Gemeinsam mit Furrer rückt auch Dominique stärker ins Zentrum, was der Rolle gut tut. In "Borchert und die mörderische Gier" wurde Ina Paule Klink allzu sehr auf einen Status als kühle Kanzleipartnerin reduziert, diesmal Film zweifelt die verliebte Anwältin nicht eine Sekunde lang an der Unschuld ihres Freundes.
Auch Borchert darf neue Seiten zeigen. Seine Liebe zur Klassik ist dabei weniger überraschend als seine Kontakte ins Rotlichtmilieu. Ihm mögen zwar Jugend und Fitness für eine Verfolgungsjagd fehlen, nicht jedoch der nötige Mut für eine Kletterpartie an der Fassade eines Nachtclubgebäudes, als er die Hintermänner beim konspirativen Gespräch belauschen will. Die Handlung erinnert dank der konsequenten Skrupellosigkeit der Verbrecher ohnehin an amerikanische Krimis: Kaum hat Borchert eine Prostituierte überzeugen können, gegen die Gangster auszusagen, wird sie auch schon ermordet. Richters Inszenierung genügt erneut hohen Ansprüchen, zumal jede einzelne Szene nicht zuletzt dank kleiner Details, die für die Handlung nicht weiter wichtig sind, sehr durchdacht wirkt.
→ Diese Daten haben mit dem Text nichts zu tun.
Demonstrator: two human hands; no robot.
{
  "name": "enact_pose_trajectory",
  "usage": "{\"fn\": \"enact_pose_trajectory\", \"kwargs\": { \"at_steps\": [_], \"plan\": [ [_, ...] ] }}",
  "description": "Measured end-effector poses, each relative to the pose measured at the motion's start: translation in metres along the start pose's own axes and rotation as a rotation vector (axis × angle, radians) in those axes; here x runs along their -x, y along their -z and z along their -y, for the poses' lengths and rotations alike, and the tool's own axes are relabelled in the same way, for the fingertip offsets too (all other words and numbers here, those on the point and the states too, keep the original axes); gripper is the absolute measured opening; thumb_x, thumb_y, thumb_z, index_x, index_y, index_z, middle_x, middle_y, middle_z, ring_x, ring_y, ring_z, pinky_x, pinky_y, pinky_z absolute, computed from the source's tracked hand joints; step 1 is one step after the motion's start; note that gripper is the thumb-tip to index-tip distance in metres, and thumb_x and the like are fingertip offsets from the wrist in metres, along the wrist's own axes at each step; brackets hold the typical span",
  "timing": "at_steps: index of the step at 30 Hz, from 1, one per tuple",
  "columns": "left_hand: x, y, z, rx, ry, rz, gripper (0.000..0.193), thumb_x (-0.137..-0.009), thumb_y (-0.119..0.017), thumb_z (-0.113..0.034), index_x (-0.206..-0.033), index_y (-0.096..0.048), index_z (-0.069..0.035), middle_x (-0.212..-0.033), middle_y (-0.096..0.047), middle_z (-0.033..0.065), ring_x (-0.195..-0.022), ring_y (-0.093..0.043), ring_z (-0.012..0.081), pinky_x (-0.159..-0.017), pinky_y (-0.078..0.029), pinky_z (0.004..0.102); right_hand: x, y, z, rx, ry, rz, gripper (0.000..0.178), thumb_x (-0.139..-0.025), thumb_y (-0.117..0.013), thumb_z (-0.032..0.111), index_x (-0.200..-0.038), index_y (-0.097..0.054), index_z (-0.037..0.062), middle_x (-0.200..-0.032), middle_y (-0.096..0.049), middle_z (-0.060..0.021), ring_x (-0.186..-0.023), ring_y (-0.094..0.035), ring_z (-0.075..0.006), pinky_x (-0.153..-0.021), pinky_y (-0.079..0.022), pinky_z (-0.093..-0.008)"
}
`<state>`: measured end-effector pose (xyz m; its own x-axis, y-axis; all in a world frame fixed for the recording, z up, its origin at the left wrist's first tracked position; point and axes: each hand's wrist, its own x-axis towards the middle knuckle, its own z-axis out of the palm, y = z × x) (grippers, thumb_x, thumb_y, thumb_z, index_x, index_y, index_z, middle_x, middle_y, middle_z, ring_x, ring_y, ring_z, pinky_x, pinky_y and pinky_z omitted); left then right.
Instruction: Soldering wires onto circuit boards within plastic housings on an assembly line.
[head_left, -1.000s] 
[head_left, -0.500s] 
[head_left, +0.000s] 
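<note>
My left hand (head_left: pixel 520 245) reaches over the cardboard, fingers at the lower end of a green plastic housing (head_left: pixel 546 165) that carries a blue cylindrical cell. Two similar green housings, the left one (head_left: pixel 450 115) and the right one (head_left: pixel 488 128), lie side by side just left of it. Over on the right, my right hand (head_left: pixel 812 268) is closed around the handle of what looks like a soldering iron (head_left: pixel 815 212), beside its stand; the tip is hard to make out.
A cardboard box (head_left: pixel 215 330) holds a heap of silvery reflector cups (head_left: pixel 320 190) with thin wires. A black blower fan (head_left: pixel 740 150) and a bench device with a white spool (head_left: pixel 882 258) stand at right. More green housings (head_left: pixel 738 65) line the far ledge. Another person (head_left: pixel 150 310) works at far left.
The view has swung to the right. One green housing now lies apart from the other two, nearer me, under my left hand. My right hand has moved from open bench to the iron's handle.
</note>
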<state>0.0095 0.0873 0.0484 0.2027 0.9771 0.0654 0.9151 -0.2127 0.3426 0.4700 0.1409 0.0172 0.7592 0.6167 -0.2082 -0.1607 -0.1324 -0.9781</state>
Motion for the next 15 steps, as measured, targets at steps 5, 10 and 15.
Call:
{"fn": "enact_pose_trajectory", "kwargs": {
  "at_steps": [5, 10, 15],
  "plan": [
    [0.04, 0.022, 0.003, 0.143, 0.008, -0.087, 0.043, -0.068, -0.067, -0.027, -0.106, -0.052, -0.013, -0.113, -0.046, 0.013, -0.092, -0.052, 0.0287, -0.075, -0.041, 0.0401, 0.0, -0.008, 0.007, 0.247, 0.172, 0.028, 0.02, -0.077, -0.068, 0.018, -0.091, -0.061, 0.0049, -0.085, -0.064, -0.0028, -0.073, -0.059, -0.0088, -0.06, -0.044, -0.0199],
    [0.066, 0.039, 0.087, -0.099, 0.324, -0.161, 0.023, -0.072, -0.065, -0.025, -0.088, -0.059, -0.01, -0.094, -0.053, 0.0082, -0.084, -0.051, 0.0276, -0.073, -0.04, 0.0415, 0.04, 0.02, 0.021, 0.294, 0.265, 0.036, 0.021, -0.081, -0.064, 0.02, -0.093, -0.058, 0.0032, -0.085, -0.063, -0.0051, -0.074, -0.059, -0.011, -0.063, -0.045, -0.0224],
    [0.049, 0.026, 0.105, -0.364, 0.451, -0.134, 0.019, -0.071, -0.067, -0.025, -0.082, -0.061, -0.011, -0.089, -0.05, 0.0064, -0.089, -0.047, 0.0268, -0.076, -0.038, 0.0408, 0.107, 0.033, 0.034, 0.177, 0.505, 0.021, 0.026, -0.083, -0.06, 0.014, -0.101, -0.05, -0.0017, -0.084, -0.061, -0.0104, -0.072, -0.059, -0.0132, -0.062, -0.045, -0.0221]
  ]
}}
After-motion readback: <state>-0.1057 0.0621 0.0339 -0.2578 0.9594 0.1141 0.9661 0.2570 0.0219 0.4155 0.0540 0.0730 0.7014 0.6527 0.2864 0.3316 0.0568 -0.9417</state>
Im Anschluss um 23.40 Uhr zeigt der WDR "Borchert und der verlorene Sohn", ebenfalls von Richter: Nachdem Anwalt Borchert das Lösegeld übergeben hat, wird der entführte Sohn eines alten Freundes wieder freigelassen. Die Polizei macht das Opfer jedoch zum Täter: Angeblich hat der junge Mann das alles bloß inszeniert. Als die Leichen der Kidnapper gefunden werden, gilt er auch noch als Mörder. Der Film verliert jedoch ganz erheblich an Reiz, weil viel zu früh völlig klar ist, wer hinter der ganzen Sache steckt. Ein zweites Manko ist die Schnittfrequenz: Aus unerfindlichen Gründen sind viele Szenen regelrecht zerstückelt. Was in spannungsgeladenen Momenten plausibel ist, wirkt bei ruhigen Dialogen komplett unangebracht und sorgt nur für Hektik. Das Ensemble mit Uwe Kockisch als Patriarch und Götz Otto als Unterweltgröße ist dafür umso sehenswerter.